> _Work request_
All lines holding the string "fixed" should be copied from the data below.

> _Data segment_
--- START ---

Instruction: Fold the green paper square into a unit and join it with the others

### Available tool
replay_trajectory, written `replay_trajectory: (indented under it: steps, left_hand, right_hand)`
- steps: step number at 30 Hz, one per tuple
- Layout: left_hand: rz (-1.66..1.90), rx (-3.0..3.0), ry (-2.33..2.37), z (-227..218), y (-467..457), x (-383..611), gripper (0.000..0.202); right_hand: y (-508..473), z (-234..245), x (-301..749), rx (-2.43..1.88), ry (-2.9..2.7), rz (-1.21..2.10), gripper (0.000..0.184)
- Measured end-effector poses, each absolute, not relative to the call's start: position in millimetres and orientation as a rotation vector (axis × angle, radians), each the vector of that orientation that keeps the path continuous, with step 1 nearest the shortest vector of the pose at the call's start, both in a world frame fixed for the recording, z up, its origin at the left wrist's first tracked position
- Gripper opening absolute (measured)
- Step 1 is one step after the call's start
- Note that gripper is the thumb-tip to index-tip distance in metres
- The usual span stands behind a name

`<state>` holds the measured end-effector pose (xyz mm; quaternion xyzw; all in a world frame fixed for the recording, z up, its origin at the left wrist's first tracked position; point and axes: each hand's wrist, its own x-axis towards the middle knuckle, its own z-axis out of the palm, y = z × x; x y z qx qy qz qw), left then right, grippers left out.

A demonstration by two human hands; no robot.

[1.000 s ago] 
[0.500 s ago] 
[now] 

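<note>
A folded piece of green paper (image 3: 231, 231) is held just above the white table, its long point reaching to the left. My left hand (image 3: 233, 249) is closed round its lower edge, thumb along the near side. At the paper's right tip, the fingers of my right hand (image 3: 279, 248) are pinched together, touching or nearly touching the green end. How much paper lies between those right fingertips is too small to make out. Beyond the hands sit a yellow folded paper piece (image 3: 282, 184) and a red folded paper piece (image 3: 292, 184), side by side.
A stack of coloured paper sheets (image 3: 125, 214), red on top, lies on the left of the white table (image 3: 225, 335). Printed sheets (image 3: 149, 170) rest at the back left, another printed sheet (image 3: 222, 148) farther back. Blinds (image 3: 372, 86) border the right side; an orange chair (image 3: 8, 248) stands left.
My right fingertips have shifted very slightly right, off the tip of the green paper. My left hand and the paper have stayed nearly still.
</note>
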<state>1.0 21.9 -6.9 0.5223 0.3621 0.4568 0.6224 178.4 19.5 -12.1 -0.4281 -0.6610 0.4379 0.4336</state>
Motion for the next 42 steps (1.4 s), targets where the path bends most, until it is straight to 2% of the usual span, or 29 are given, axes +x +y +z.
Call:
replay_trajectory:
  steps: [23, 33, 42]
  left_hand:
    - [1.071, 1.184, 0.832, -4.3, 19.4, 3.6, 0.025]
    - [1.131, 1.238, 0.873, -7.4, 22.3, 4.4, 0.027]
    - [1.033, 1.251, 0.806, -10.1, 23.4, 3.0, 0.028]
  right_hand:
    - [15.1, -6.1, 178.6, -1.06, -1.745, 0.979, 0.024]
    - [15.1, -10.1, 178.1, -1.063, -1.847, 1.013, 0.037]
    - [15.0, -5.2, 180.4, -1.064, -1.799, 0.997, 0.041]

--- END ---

> _Answer box_
- Measured end-effector poses, each absolute, not relative to the call's start: position in millimetres and orientation as a rotation vector (axis × angle, radians), each the vector of that orientation that keeps the path continuous, with step 1 nearest the shortest vector of the pose at the call's start, both in a world frame fixed for the recording, z up, its origin at the left wrist's first tracked position
`<state>` holds the measured end-effector pose (xyz mm; quaternion xyzw; all in a world frame fixed for the recording, z up, its origin at the left wrist's first tracked position; point and axes: each hand's wrist, its own x-axis towards the middle knuckle, its own z-axis out of the palm, y = z × x; x y z qx qy qz qw), left then right, grippers left out.

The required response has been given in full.